16.09.2025, 18:00 P.M.
Climate and Society in Eighteenth-Century Ireland by Professor James Kelly, MRIA (Dublin City Univeristy) with Dr Erika Hanna chairing.
Abstract: Though the severest phase of the Little Ice Age - The Maunder Minimum c.1645-1715 – came to an end in the early eighteenth century, the population of Ireland remained vulnerable to climate and weather extremes. Using climate and weather as its focus, this talk will identify changes to climate and weather during the eighteenth century and the adaptions that were made to the built environment to mitigate its effects.
Speaker: Prof.

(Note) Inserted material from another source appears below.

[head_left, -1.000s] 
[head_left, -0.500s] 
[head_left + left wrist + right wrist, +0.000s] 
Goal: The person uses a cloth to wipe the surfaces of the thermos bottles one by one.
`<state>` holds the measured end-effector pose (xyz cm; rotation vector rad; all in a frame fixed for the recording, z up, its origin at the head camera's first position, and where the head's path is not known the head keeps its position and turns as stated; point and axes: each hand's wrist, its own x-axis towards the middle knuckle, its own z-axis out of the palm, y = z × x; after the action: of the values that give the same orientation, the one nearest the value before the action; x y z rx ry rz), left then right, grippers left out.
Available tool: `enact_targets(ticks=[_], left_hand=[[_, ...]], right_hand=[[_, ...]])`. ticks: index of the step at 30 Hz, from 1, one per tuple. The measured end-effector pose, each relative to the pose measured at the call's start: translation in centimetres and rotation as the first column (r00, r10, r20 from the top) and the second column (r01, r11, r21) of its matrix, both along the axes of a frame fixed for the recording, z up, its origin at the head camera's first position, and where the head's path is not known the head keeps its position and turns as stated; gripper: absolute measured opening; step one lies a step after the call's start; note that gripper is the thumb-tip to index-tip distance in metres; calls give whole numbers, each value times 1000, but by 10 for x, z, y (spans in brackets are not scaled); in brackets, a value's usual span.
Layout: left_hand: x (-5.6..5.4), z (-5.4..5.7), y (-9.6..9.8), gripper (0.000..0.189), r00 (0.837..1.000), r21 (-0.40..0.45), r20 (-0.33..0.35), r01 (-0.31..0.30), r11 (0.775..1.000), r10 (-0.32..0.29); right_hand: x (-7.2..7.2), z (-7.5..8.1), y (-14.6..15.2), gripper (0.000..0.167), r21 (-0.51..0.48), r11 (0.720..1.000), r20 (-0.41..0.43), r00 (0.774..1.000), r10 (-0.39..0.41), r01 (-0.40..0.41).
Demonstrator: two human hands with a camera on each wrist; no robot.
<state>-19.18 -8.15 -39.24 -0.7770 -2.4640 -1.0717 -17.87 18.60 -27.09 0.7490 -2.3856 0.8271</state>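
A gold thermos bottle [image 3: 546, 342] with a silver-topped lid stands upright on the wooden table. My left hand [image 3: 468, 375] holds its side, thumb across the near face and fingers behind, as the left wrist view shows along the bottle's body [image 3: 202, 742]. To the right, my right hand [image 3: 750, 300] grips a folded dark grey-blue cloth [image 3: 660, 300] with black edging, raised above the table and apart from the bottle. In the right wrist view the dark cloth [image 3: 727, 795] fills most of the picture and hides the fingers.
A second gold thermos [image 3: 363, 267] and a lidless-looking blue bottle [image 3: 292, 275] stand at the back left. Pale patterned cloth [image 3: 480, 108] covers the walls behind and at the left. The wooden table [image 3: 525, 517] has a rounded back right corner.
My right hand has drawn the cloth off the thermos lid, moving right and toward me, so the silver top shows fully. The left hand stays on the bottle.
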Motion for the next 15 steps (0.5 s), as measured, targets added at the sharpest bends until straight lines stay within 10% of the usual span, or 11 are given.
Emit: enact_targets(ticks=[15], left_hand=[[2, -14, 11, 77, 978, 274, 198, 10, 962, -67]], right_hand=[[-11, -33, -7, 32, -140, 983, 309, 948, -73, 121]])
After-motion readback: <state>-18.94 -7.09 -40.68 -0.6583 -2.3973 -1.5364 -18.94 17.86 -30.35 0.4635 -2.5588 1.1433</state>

James Kelly, MRIA lectures on Irish History at Dublin City Unversity, focusing on the period between the seventeenth and mid-nineteenth centuries, on America from the Civil War to the end of the twentieth century, on Irish historiography and on historical methods. He was elected a member of the Royal Irish Academy in 2003, and was a member to the Irish Manuscripts Commission from 1999 to 2020. He has served as editor of the journal, Analecta Hibernica, and joint editor of Studia Hibernica, and Proceedings of the Royal Irish Academy. He has published extensively on a variety of themes on late-early modern Irish History, with particular reference to the eighteenth century.
Chair: Dr Erika Hanna is Associate Professor in Modern History at the University of Bristol. She is author of Modern Dublin: Urban Change and the Irish Past (Oxford, 2013), and Snapshot Stories: Visuality, Photography, and the Social History of Ireland, 1922-2000 (Oxford, 2020). She is currently researching climate adaptations in the Irish built environment, 1800.
Wine will be served during the Q&A.
Image: a painting of Waterford in 1795 by TS Roberts. Photograph courtesy of the National Library of Ireland.